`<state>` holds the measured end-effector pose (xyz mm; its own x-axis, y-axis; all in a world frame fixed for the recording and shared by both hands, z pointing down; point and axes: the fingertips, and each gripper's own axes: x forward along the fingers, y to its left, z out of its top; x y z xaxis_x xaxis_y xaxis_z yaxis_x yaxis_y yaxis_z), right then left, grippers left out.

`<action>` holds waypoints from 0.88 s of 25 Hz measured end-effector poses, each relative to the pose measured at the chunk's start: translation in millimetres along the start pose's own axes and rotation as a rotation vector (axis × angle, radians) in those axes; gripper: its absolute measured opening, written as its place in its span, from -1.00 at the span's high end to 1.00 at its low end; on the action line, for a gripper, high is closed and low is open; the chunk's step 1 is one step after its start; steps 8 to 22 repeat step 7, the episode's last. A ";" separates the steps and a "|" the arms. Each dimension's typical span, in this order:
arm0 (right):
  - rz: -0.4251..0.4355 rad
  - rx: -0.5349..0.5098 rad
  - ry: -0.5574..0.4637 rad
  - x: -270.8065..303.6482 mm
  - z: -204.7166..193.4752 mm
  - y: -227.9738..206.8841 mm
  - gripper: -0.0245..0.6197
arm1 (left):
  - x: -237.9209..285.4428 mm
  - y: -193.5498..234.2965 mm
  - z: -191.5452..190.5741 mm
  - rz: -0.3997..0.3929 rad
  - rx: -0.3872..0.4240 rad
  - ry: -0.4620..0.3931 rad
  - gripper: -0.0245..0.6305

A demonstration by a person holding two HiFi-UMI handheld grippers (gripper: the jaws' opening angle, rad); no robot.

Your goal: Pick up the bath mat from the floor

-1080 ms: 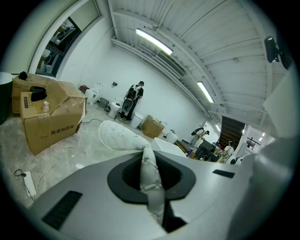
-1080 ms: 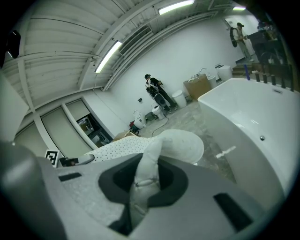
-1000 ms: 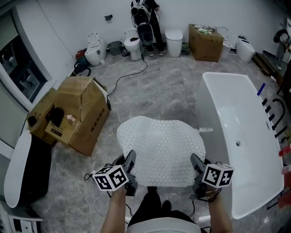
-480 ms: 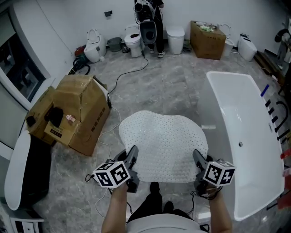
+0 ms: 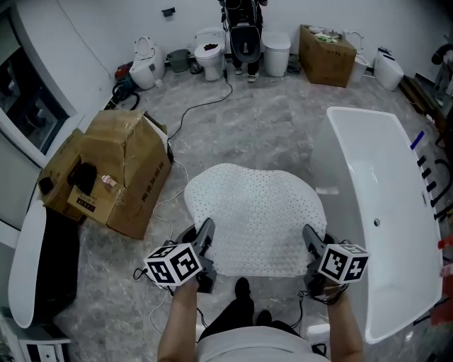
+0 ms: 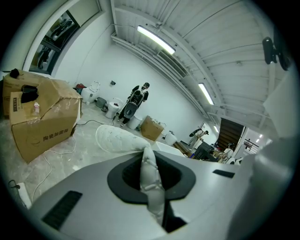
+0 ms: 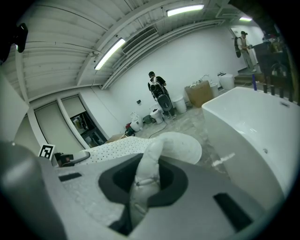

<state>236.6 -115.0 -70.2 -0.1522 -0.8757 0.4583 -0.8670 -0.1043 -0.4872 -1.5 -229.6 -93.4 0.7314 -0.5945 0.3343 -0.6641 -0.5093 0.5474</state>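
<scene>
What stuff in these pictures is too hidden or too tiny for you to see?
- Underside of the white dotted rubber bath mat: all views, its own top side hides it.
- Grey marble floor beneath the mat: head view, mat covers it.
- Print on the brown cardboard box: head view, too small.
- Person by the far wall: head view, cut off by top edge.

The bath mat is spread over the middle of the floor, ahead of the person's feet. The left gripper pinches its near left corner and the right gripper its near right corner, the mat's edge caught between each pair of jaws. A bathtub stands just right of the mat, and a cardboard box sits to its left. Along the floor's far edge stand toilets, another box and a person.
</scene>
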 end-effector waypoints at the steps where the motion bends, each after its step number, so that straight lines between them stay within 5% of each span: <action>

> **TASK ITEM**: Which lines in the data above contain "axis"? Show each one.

> **RESULT OF THE TASK**:
`<state>` holds the measured end-effector pose (xyz mm; its own x-axis, y-axis; all in a world frame fixed for the recording and shared by both hands, z pointing down; point and axes: the fingertips, and each gripper's own axes: x forward along the fingers, y to its left, z out of its top; x y z xaxis_x xaxis_y xaxis_z yaxis_x yaxis_y yaxis_z), right then left, grippers left out.
`<action>` holds waypoints from 0.88 s of 25 Hz measured end-effector poses, each relative to the pose measured at the chunk's start: translation in millimetres along the start pose's own axes and rotation as a rotation vector (axis × angle, radians) in those axes; gripper: its absolute measured opening, written as its place in its span, from -1.00 at the span's high end to 1.00 at its low end; on the action line, for a gripper, high is closed and low is open; the chunk's step 1 is one step after its start; steps 8 to 22 repeat step 7, the episode's last. A ";" separates the steps and a "|" the arms. Each dimension's typical span, in this order:

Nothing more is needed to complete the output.